● **TASK BRIEF**
Pictures stay out of this copy, which runs from the first line of the material through the line containing "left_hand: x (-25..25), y".
**** RAW DATA ****
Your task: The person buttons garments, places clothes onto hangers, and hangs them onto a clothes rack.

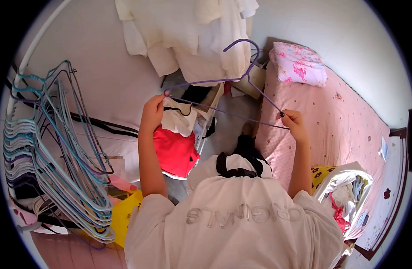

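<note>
A purple hanger (224, 111) is stretched out in front of me, its hook pointing up and away. My left hand (153, 113) pinches the hanger's left corner between thumb and fingers. At the opposite corner, my right hand (293, 124) is closed around the hanger near the end of its lower bar. No garment hangs on it. Beyond the hook, pale garments (183, 27) hang against the wall. Below my left hand lie a red cloth item (175, 151) and a white scalloped cloth (179, 117).
Many blue, white and purple hangers (58, 157) hang on a white rack (32, 54) at left. A bed with a pink sheet (331, 121) stands at right, bearing a folded floral bundle (300, 63). A white basket of clothes (365, 179) is at lower right.
</note>
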A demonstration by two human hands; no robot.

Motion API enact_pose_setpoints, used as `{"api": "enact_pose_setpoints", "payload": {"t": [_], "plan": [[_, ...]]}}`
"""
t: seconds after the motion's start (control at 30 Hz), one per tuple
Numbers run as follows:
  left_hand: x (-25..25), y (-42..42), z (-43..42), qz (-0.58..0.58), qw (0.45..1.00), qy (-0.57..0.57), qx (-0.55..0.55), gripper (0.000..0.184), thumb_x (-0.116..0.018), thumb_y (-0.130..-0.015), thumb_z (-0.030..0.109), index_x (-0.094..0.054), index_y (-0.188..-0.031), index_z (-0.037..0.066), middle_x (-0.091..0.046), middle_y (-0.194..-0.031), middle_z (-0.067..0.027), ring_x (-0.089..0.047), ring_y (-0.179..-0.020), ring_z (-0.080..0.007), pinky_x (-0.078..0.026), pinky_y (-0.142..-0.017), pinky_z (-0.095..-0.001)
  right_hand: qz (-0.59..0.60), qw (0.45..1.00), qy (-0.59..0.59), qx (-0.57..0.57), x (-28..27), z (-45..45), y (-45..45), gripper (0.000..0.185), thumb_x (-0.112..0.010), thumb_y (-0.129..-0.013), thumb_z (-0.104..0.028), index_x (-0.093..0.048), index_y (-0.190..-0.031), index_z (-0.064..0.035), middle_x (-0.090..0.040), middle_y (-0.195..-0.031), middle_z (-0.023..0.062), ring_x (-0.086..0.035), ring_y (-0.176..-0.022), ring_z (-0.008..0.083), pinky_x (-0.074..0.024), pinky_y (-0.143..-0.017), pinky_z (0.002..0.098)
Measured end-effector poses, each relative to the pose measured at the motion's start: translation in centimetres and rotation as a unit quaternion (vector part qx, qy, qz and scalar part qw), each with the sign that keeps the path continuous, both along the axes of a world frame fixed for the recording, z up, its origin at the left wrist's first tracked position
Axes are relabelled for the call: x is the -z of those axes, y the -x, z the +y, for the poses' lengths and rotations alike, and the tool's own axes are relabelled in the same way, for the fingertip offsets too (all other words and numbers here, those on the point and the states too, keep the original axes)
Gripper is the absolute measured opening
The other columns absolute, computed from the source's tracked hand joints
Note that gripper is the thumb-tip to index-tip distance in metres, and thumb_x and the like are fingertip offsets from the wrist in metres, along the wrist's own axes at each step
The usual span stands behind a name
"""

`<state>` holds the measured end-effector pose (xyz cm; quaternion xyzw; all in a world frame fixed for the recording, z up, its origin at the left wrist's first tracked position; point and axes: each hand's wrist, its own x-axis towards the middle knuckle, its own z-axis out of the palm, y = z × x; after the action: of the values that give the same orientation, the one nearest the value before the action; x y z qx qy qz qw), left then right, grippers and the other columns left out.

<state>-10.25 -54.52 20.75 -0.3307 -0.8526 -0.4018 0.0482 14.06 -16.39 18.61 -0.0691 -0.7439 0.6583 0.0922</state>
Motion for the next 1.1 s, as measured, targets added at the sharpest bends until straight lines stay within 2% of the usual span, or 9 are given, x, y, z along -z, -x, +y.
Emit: {"api": "enact_pose_setpoints", "payload": {"t": [0.07, 0.27, 0.37, 0.67, 0.77, 0.9, 0.93, 1.03, 1.1], "plan": [[-0.8, -0.5, -0.1, -0.061, 0.997, 0.04, -0.037, 0.038, -0.046, -0.072, -0.002, -0.057, -0.108, 0.005, -0.058, -0.085, -0.0167, -0.055, -0.075, -0.0312, -0.044, -0.07, -0.0338, 0.0, 1.0, 0.007, -0.018, 0.3, -0.1, 0.0, 0.018, -0.055, -0.085, -0.015, -0.061, -0.078, 0.0012, -0.041, -0.057, -0.0052, -0.031, -0.051, 0.0032, -0.0247, -0.045, 0.0204], [-2.0, -0.1, -0.3, 0.055, 0.99, 0.123, -0.049, 0.048, -0.047, -0.065, -0.003, -0.059, -0.108, 0.012, -0.055, -0.08, -0.0132, -0.053, -0.074, -0.0288, -0.043, -0.067, -0.034, 0.007, 0.995, -0.097, -0.017, 0.0, -1.1, 0.6, 0.017, -0.055, -0.084, -0.012, -0.062, -0.08, 0.0022, -0.046, -0.058, -0.0027, -0.036, -0.053, 0.005, -0.0297, -0.047, 0.0221], [-2.3, -0.3, -0.1, 0.114, 0.989, 0.093, -0.013, 0.05, -0.046, -0.064, -0.004, -0.059, -0.109, 0.014, -0.053, -0.079, -0.0121, -0.052, -0.075, -0.028, -0.043, -0.067, -0.0342, 0.017, 0.994, -0.099, -0.036, -1.4, -1.0, 0.7, 0.015, -0.055, -0.083, -0.01, -0.061, -0.08, 0.0032, -0.049, -0.059, -0.0006, -0.039, -0.054, 0.0061, -0.0321, -0.048, 0.0229], [-4.8, -2.0, 1.7, 0.031, 0.997, 0.05, 0.04, 0.056, -0.043, -0.061, -0.007, -0.055, -0.113, 0.01, -0.056, -0.09, -0.0146, -0.054, -0.081, -0.0289, -0.043, -0.071, -0.031, 0.019, 0.986, -0.162, -0.024, -4.6, 0.8, -0.1, 0.013, -0.055, -0.082, -0.007, -0.059, -0.083, 0.0052, -0.053, -0.062, 0.0034, -0.044, -0.056, 0.0083, -0.0364, -0.05, 0.0236], [-5.5, -3.7, 3.9, 0.038, 0.994, -0.009, 0.1, 0.056, -0.042, -0.061, -0.008, -0.054, -0.113, 0.008, -0.056, -0.093, -0.0162, -0.054, -0.082, -0.0302, -0.043, -0.071, -0.0304, 0.039, 0.987, -0.154, -0.02, -4.2, -1.1, 0.8, 0.012, -0.054, -0.081, -0.006, -0.059, -0.084, 0.0046, -0.056, -0.064, 0.0052, -0.046, -0.057, 0.0089, -0.0385, -0.052, 0.0238], [-6.5, -7.2, 7.3, 0.037, 0.994, 0.024, 0.099, 0.057, -0.041, -0.062, -0.007, -0.053, -0.116, 0.008, -0.057, -0.098, -0.0159, -0.055, -0.087, -0.0282, -0.043, -0.077, -0.0289, 0.051, 0.984, -0.162, -0.046, -2.1, -5.0, 2.2, 0.012, -0.055, -0.081, -0.007, -0.06, -0.086, 0.0024, -0.056, -0.061, 0.0056, -0.045, -0.055, 0.0089, -0.0384, -0.051, 0.0242], [-6.3, -7.3, 7.6, 0.025, 0.993, 0.009, 0.112, 0.053, -0.047, -0.065, -0.005, -0.052, -0.116, 0.008, -0.057, -0.098, -0.0156, -0.054, -0.086, -0.0286, -0.043, -0.077, -0.0327, 0.056, 0.986, -0.143, -0.063, -1.9, -5.7, 2.5, 0.012, -0.055, -0.081, -0.007, -0.06, -0.085, 0.0025, -0.055, -0.06, 0.005, -0.044, -0.054, 0.0088, -0.0376, -0.05, 0.0241], [-7.7, -6.4, 7.4, 0.104, 0.988, 0.04, 0.104, 0.048, -0.055, -0.068, -0.001, -0.052, -0.115, 0.008, -0.057, -0.097, -0.0147, -0.054, -0.085, -0.0286, -0.043, -0.075, -0.0354, 0.049, 0.995, -0.059, -0.066, -0.3, -5.2, 2.3, 0.012, -0.054, -0.081, -0.007, -0.06, -0.084, 0.0028, -0.055, -0.06, 0.0029, -0.041, -0.053, 0.0084, -0.0353, -0.049, 0.0232], [-8.2, -5.7, 7.0, 0.09, 0.988, 0.075, 0.098, 0.031, -0.061, -0.073, 0.005, -0.057, -0.103, 0.005, -0.059, -0.088, -0.0123, -0.055, -0.076, -0.0279, -0.044, -0.067, -0.0344, 0.032, 0.997, -0.022, -0.066, 0.3, -4.4, 2.0, 0.015, -0.053, -0.082, -0.01, -0.061, -0.085, 0.0021, -0.055, -0.062, 0.0017, -0.041, -0.055, 0.0083, -0.0345, -0.051, 0.0222]]}}
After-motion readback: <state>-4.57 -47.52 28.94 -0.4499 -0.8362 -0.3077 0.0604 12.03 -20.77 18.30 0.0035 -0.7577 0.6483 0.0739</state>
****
● **SOLUTION**
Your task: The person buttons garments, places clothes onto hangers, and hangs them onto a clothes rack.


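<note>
A purple hanger (224, 111) is stretched out in front of me, its hook pointing up and away. My left hand (153, 113) pinches the hanger's left corner between thumb and fingers. At the opposite corner, my right hand (293, 124) is closed around the hanger near the end of its lower bar. No garment hangs on it. Beyond the hook, pale garments (183, 27) hang against the wall. Below my left hand lie a red cloth item (175, 151) and a white scalloped cloth (179, 117).
Many blue, white and purple hangers (58, 157) hang on a white rack (32, 54) at left. A bed with a pink sheet (331, 121) stands at right, bearing a folded floral bundle (300, 63). A white basket of clothes (365, 179) is at lower right.
</note>
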A demonstration by two human hands; no robot.

Motion API enact_pose_setpoints, used as `{"api": "enact_pose_setpoints", "payload": {"t": [_], "plan": [[_, ...]]}}`
"""
t: seconds after the motion's start (control at 30 Hz), one per tuple
Numbers run as follows:
  left_hand: x (-25..25), y (-42..42), z (-43..42), qz (-0.58..0.58), qw (0.45..1.00), qy (-0.57..0.57), qx (-0.55..0.55), gripper (0.000..0.184), thumb_x (-0.116..0.018), thumb_y (-0.130..-0.015), thumb_z (-0.030..0.109), index_x (-0.094..0.054), index_y (-0.188..-0.031), index_z (-0.037..0.066), middle_x (-0.091..0.046), middle_y (-0.194..-0.031), middle_z (-0.067..0.027), ring_x (-0.089..0.047), ring_y (-0.179..-0.020), ring_z (-0.080..0.007), pinky_x (-0.078..0.026), pinky_y (-0.142..-0.017), pinky_z (-0.095..-0.001)

That completes the output for this exercise.